I’ve read a countless number of these articles, as I’m sure many others have. We’re inundated with endless societal and cultural forces telling us how to conduct our sex lives. The powers that be have even been kind enough to dissect dictations of appropriate behaviour based on whether we’re single, dating, married, divorced, in an open relationship, cohabitating, in a casual sexual relationship and countless other distinctions.
I am of the apparently controversial opinion that boundaries are learned through experience and reflection rather than self-help books, such as Act Like a Lady, Think Like a Man, or, All the Rules, a title that conveniently includes a chart (a fucking chart!) of appropriate timelines in which to respond to text messages. How many people have we heard say with calculated exasperation that “they’re soooo sick of (men/women) playing games,” only to explain that they have some kind of arbitrary rule in place for dating within the same breath?
We’re adults, and rules are for games, and thus I propose we dispense with stupid rules and replace them with sensible guidelines. Some examples:
The third date rule. Though it doesn’t always limit itself to three dates, the principle is the same. There is a faction of individuals who refuse to engage in sexual contact until prescribed time limits. What makes this rule so absolutely reprehensible is that it’s never enforced with the intent to ensure that you’re comfortable with someone or that there is a future for your relationship. The real reason people adhere to this rule is to try and force some skewed concept of respect. Nobody wants to date a slut, right? No. Only people with shitty and antiquated values will judge you on your sexual history, so here’s my alternative: move at the pace you’re ready to move. Have a conversation. See if your sexual values line up. However, if you ever end up on a date with someone who says they could never respect a person who put out prior to the nth date, run. Pack up your genitals and go far, far away.

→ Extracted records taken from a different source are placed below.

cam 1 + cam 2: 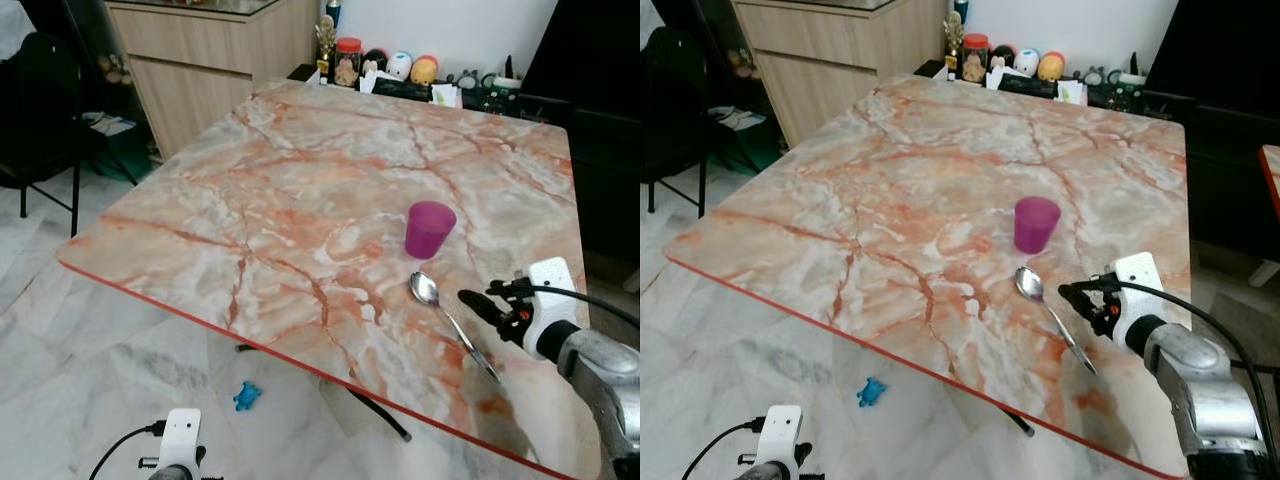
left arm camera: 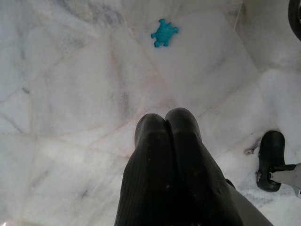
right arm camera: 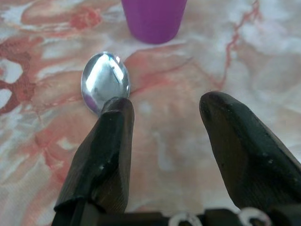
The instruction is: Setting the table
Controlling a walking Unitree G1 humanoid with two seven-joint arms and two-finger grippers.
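Observation:
A steel spoon (image 1: pixel 448 320) lies on the marble table (image 1: pixel 300 200) near its right front corner, bowl pointing at a purple cup (image 1: pixel 429 228) that stands upright just beyond it. My right gripper (image 1: pixel 478 303) hovers low beside the spoon's handle, open with nothing between its fingers. In the right wrist view the spoon's bowl (image 3: pixel 104 80) shows past one fingertip (image 3: pixel 115 122), which hides the handle, and the cup (image 3: pixel 153 19) stands ahead. My left gripper (image 2: pixel 165 117) hangs shut over the floor.
A blue turtle toy (image 1: pixel 246 396) lies on the white floor under the table's red front edge (image 1: pixel 300 362). Jars and plush toys (image 1: pixel 400 68) crowd the far edge. A wooden cabinet (image 1: pixel 200 60) and a black chair (image 1: pixel 40 120) stand to the left.

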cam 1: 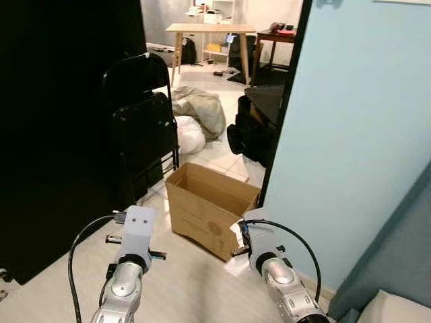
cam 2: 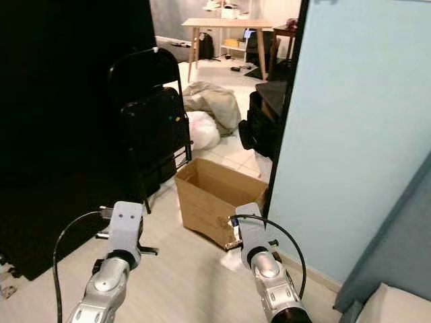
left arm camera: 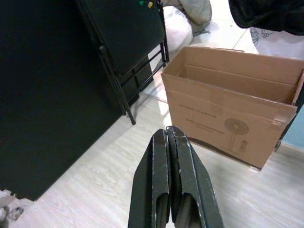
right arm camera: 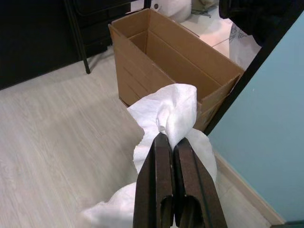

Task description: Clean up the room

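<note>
An open, empty brown cardboard box (cam 1: 210,203) stands on the pale wood floor just ahead, its open top facing up. My right gripper (right arm camera: 168,138) is shut on a crumpled white paper sheet (right arm camera: 175,110), held over the floor a little short of the box (right arm camera: 180,59) near its right corner. The paper hangs down around the fingers. My left gripper (left arm camera: 170,131) is shut with nothing in it, raised in front of the box's (left arm camera: 228,116) long side.
A black folding chair (cam 1: 145,131) leans on a black panel at the left. A light blue wall (cam 1: 350,134) rises on the right, close to the box. Beyond lie a white bag (cam 1: 190,134), a beige bundle (cam 1: 202,106), black bags (cam 1: 252,131) and a wooden table (cam 1: 209,30).
</note>
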Motion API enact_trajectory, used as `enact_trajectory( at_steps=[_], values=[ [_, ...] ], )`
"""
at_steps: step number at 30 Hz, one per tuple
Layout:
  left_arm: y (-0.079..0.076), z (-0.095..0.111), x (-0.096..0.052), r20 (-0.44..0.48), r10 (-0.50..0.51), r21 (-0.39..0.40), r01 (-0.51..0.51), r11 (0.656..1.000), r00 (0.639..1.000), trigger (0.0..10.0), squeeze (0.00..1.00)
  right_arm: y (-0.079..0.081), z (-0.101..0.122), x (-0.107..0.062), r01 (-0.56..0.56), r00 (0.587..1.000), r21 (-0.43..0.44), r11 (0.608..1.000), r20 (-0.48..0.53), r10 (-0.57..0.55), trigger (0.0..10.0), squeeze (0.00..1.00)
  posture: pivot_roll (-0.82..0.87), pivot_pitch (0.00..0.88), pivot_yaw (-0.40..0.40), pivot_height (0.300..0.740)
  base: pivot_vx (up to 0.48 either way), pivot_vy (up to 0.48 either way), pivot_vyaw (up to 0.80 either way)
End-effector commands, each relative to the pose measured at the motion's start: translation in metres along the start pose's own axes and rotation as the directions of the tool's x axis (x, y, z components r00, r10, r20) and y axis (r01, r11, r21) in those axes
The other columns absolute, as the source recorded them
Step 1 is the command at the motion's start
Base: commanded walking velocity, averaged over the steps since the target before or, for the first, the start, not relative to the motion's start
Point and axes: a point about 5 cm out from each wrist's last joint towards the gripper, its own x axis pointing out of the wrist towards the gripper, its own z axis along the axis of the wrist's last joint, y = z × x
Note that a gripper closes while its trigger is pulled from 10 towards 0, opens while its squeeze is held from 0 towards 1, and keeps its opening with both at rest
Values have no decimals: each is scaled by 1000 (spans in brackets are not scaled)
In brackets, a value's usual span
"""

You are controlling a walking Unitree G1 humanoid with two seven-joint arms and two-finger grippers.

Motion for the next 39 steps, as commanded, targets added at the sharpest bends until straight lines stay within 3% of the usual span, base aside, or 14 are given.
enact_trajectory(
  at_steps=[1, 39],
  values=[
    [2, 1, -1, 12, -2, 10, 2, 1000, 1000, 10000, 0, 2, 0, 0, -8, 1000, -6, 1000, 7, 8, 10000, 0, 3, 0, -6, 740, 0, 0, 0],
    [3, 2, -2, 28, -28, -1, 28, 1000, 999, 10000, 0, -3, -1, 0, 14, 1000, 16, 1000, -3, -14, 10000, 0, 7, 0, -7, 740, 353, 0, -23]
  ],
)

Being the pursuer or letting yourself be pursued. In the rules of sex and dating, there is evidently no middle ground. One party — in heteronormative relationships, the man — is responsible for initiating, well, everything with an air of aloof control. The other party is in turn responsible for coyly awaiting the advances of the dominant individual while feigning indifference rather than agonizing uncertainty. What the actual fuck is this? Think about a relationship. This is an arrangement that under ideal conditions will almost unilaterally be described by the modern man or woman as a partnership. Why shouldn’t a relationship begin in a manner that compliments its development? Stop pissing around and communicate. Discard posturing in favour of honesty, and, for God’s sake, stop letting this hard-to-get bullshit WORK.
There is such a thing as being “good” in bed. One of the greatest myths of our time is that there is a right and a wrong way to perform. I call bullshit. Every set of bits you will ever meet in your lifetime has its own personal preferences, as do the people to which they’re attached. What works for one person will do nothing for another and so you’re going to need to get to know your partners if you want to please your partners. Never assume, don’t hesitate to ask questions and, if something isn’t working for you, say so and offer suggestions. The gateway to good lovin’ is being receptive to the needs of your partner. There is no excuse for bad sex, so ditch your sexual hubris at the door.
There it is — just a few reasons why breaking the so-called “rules” will make your life a hell of a lot easier. Don’t ever forget that respecting each other is more important than respecting procedure — and it’s a hell of a lot more likely to get you laid.